TASK STATEMENT => In the data below, one line contains "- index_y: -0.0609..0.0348" and a later one contains "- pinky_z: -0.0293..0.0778". Print both, with every line between them, exactly and alone.
━━━
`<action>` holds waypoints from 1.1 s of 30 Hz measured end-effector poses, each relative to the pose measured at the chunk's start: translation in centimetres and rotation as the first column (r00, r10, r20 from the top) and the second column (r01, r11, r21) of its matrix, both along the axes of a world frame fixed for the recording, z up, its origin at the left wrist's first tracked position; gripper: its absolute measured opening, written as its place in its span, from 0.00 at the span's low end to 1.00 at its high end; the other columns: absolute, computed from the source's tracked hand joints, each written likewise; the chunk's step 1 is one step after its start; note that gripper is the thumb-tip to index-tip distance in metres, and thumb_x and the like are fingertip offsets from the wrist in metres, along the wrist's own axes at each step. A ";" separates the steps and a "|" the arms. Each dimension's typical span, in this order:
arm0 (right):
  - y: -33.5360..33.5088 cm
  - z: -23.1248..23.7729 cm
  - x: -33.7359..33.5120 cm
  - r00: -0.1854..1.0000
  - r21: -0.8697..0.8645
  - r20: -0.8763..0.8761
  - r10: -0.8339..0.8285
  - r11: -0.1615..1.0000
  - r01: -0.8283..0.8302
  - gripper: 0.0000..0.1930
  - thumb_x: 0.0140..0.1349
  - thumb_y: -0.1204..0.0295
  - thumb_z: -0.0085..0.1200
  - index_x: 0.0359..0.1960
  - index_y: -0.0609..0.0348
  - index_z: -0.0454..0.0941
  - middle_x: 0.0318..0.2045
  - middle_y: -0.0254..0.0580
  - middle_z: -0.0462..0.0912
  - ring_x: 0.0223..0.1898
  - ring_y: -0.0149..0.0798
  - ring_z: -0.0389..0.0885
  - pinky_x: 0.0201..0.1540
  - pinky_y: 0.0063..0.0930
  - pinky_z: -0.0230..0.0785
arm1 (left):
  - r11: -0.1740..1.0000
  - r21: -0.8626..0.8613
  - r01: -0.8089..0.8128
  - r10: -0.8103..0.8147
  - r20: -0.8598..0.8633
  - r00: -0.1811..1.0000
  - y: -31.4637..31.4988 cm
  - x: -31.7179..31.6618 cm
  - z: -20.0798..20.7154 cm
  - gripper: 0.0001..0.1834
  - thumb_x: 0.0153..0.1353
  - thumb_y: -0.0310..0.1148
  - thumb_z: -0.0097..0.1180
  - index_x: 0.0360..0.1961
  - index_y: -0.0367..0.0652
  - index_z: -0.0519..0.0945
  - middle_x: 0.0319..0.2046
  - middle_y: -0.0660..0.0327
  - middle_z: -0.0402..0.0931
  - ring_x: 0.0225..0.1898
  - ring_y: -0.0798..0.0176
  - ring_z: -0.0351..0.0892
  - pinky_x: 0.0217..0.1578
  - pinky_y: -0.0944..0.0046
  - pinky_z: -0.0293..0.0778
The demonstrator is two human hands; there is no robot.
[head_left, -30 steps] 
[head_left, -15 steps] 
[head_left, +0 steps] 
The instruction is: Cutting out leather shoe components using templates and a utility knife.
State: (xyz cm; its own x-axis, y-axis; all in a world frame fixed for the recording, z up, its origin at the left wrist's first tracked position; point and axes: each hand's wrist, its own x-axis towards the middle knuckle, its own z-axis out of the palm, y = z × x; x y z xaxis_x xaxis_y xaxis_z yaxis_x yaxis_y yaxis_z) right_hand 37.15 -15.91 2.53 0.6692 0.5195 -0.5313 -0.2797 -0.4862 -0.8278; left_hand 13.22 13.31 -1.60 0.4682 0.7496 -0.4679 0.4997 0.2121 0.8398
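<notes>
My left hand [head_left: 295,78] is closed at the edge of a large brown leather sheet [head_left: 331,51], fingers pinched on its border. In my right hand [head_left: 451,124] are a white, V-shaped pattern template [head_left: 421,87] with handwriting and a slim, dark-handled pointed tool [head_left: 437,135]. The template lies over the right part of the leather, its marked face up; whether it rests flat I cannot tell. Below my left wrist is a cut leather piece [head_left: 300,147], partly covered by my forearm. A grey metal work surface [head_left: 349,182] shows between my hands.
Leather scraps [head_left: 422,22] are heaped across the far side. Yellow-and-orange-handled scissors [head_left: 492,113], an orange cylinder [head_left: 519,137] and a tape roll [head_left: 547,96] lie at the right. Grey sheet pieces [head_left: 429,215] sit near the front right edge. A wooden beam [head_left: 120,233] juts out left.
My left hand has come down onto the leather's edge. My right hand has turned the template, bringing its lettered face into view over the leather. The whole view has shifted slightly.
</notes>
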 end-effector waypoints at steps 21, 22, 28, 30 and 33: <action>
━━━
ANSWER SECTION =>
  - index_y: -0.0609..0.0348
  - index_z: -0.0454..0.0941
  - middle_x: 0.0318..0.2045
  - middle_y: -0.0254..0.0580
  - middle_z: -0.0462..0.0912
  - ring_x: 0.0223..0.1898
  - ring_y: -0.0149..0.0798
  - ring_z: -0.0389..0.0885
  - pinky_x: 0.0201..0.1540
  - pinky_y: 0.0063..0.0930
  - pinky_z: -0.0230..0.0785
arm1 (left):
  - r11: -0.1740..1.0000
  - r21: -0.8626..0.8613
  - r01: -0.8089..0.8128
  - r10: -0.8103..0.8147
  - r20: -0.8598..0.8633
  - r00: -0.1811..1.0000
  - y: -31.4637..31.4988 cm
  - x: -31.7179..31.6618 cm
  - z: -20.0798..20.7154 cm
  - gripper: 0.0001..0.1834
  - thumb_x: 0.0153..0.1353
  - thumb_y: -0.0310..0.1148
  - thumb_z: -0.0097..0.1180
  - index_x: 0.0360..0.1961
  - index_y: -0.0367..0.0652
  - index_z: -0.0519..0.0945
  - middle_x: 0.0319..0.2046
  - middle_y: -0.0660..0.0327
  - middle_z: -0.0402..0.0931
  - ring_x: 0.0225..0.1898
  - ring_y: -0.0798..0.0176
  - ring_z: -0.0351..0.0892
  - pinky_x: 0.0217..0.1578
  - pinky_y: -0.0944..0.0046
  - pinky_z: -0.0293..0.0778

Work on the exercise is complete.